With social media, you can tune in to these conversations, and deal with them when they’re negative or amplify them when they are positive.

Our advice? Select the networks that you are most comfortable with (and where you know your target audience is), and start sharing content that embodies your company’s values, mission and work. Follow people that are part of your target audience and interact with them by liking, sharing and commenting on their activity. The keys to being good on social media are the same as real life: listen more than you talk, be social and generous.

4. Forget About Content

There are a lot of conversations going on right now about how audiences are reaching content exhaustion. While it may be true that it is now more difficult to reach and capture attention than it was 5-10 years ago, it is certainly no reason to stop creating great content.

What we need to focus on is creating shareable content that wins over a specific audience.

Whether it is a blog post about the 12 surprising things you can do with your product or a fun video of your staff dancing to Katy Perry, if it makes people laugh, solves a problem or gives them something to think about, chances are you will succeed with your content. And best of all, you’ll likely boost your rankings in the process because search engines love fresh content. If search engines are Hungry Hippos, your pieces of content are the marbles.

And optimizing your content is not as hard as you think. With Google’s evolution towards conversational search, we are much more concerned with optimizing content in a natural, user-friendly way. Write on your topic in an engaging way and don’t insert a key phrase just because you want to rank for it. Google will understand what you are writing about, and will probably rank you higher than someone who has saturated an article with keywords. Include a strong call to action or finish with a question that will encourage your audience to discuss your topic. Google is most concerned with serving the best results, so if people are browsing your site, engaging with your content, and linking to it later on, Google will know that you are creating content that people find useful and will rank you higher than others who aren’t doing the same.

5. Don’t Use Schema.org markup

On-page markup allows you to control how search engines read the information on your website. However, since there are so many different varieties of markup, major search engines, such as Google, Bing and Yahoo have gotten together to create a shared markup vocabulary called Schema.org.

This type of markup makes your website more digestible for major search engines, and can also lead to better CTR rates.
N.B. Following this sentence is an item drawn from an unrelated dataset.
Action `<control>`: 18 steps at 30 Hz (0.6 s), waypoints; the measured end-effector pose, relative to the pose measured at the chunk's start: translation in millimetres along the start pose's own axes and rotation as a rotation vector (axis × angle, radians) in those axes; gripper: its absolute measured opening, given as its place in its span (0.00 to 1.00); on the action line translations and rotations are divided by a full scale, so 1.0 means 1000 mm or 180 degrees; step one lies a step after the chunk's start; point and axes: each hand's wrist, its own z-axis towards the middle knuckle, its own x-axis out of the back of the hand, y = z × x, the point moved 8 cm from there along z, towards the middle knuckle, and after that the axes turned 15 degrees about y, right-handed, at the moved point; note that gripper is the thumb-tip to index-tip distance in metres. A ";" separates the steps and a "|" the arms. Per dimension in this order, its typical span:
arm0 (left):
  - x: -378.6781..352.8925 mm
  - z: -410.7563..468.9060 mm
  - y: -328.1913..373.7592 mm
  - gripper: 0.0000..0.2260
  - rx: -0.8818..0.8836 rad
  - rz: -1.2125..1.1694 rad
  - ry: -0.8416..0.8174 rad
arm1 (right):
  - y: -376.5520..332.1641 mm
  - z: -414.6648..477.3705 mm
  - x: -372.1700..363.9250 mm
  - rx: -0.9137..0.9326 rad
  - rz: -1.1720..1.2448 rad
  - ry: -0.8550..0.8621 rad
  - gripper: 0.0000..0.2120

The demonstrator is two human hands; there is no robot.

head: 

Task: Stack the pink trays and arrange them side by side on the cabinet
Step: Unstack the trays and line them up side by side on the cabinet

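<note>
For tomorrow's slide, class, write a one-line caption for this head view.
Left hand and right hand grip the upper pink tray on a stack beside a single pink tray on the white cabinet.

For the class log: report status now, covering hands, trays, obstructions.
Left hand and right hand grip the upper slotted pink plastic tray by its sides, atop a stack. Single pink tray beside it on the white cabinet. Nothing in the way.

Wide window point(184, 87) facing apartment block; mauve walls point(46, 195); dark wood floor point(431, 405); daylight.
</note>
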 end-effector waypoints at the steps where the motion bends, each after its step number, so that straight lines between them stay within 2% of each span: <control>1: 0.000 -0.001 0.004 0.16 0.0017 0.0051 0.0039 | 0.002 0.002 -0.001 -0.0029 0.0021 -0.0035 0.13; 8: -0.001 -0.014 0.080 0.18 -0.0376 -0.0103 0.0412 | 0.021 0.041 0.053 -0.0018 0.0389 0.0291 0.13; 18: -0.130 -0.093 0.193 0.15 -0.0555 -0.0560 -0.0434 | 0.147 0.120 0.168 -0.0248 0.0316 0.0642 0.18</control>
Since schema.org allows for information-rich snippets to appear in SERPs, people are more likely to click on your listing versus a listing that communicates very little information.

In Summary

  1. Check the responsiveness of your site, and make sure it displays properly on mobile devices.
  2. Allow customers to write testimonials about you. Share raving reviews with your audience and deal with negative feedback promptly.
  3. Choose a few social networks, find your people, and start interacting with them. Always keep in mind your audience, brand and tone.
  4. Create content that is useful/funny/thought-provoking. Promote this content on your site and social networks…multiple times.
  5. Employ Schema.org markup to give your website an edge over the competition in SERPs.